Like, there are the parents who give their instructions in the form of a question: “Do you want to come here so I can put on your pants?”

…and the dog trainer in me thinks, “Make it a command, not a question! Use a firm tone of voice so he knows that this is not an option!”

And there are the parents who soothe their child  through a tantrum in the mall, saying “it’s okay, shhhh,” and then buying the kid candy to shut her up.

…and the dog trainer in me thinks, “Don’t reward bad behaviour! Establish some negative consequences. Get her to do some puppy push-ups!”

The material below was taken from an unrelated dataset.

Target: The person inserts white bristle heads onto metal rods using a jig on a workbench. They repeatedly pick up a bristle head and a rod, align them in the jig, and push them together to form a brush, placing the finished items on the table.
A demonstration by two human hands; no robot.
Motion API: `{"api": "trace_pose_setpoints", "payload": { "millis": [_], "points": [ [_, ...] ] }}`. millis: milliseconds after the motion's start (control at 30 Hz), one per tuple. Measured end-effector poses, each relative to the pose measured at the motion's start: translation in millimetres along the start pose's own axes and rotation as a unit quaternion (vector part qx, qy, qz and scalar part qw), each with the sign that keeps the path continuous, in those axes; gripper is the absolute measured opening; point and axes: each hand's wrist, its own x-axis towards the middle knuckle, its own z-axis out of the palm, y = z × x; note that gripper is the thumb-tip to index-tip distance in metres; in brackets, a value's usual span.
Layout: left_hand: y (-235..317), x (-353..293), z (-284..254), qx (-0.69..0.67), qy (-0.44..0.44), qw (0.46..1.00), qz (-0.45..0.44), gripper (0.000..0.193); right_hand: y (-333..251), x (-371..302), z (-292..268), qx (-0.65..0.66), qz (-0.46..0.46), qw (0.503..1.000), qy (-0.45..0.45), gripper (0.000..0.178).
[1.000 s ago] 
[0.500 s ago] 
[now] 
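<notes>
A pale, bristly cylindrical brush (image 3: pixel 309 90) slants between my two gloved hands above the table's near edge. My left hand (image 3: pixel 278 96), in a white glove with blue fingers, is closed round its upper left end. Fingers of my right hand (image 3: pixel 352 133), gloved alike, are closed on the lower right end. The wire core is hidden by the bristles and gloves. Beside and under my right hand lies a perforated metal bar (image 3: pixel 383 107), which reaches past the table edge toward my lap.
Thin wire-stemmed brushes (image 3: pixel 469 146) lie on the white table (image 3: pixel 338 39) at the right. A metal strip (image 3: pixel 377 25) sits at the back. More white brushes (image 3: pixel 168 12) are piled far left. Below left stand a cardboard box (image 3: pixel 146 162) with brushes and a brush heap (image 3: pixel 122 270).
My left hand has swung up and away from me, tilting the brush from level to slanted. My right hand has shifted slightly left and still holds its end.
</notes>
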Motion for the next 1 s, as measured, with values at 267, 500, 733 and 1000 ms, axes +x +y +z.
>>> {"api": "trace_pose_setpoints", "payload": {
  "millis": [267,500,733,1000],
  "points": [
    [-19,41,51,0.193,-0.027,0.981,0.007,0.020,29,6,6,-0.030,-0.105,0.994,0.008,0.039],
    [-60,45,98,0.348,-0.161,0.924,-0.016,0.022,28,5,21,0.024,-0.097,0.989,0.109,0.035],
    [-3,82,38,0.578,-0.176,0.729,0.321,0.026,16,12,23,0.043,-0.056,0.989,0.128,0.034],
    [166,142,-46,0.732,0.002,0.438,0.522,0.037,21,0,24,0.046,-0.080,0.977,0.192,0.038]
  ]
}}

Or a toddler starts running around in church, and the father gives an apologetic shrug to the congregation, as if to say “what’re you gonna do?”

…and the dog trainer in me thinks, “Don’t let him break the command like that! If he breaks from his sit, you need to enforce the command or he’ll never stay put again. Return him to the original position as many times as necessary for him to get the idea, and then reward him when he finally stays put!”

I think parenthood is going to surprise me, when I realize that I can’t just crate the baby to keep him from pooping on the floor.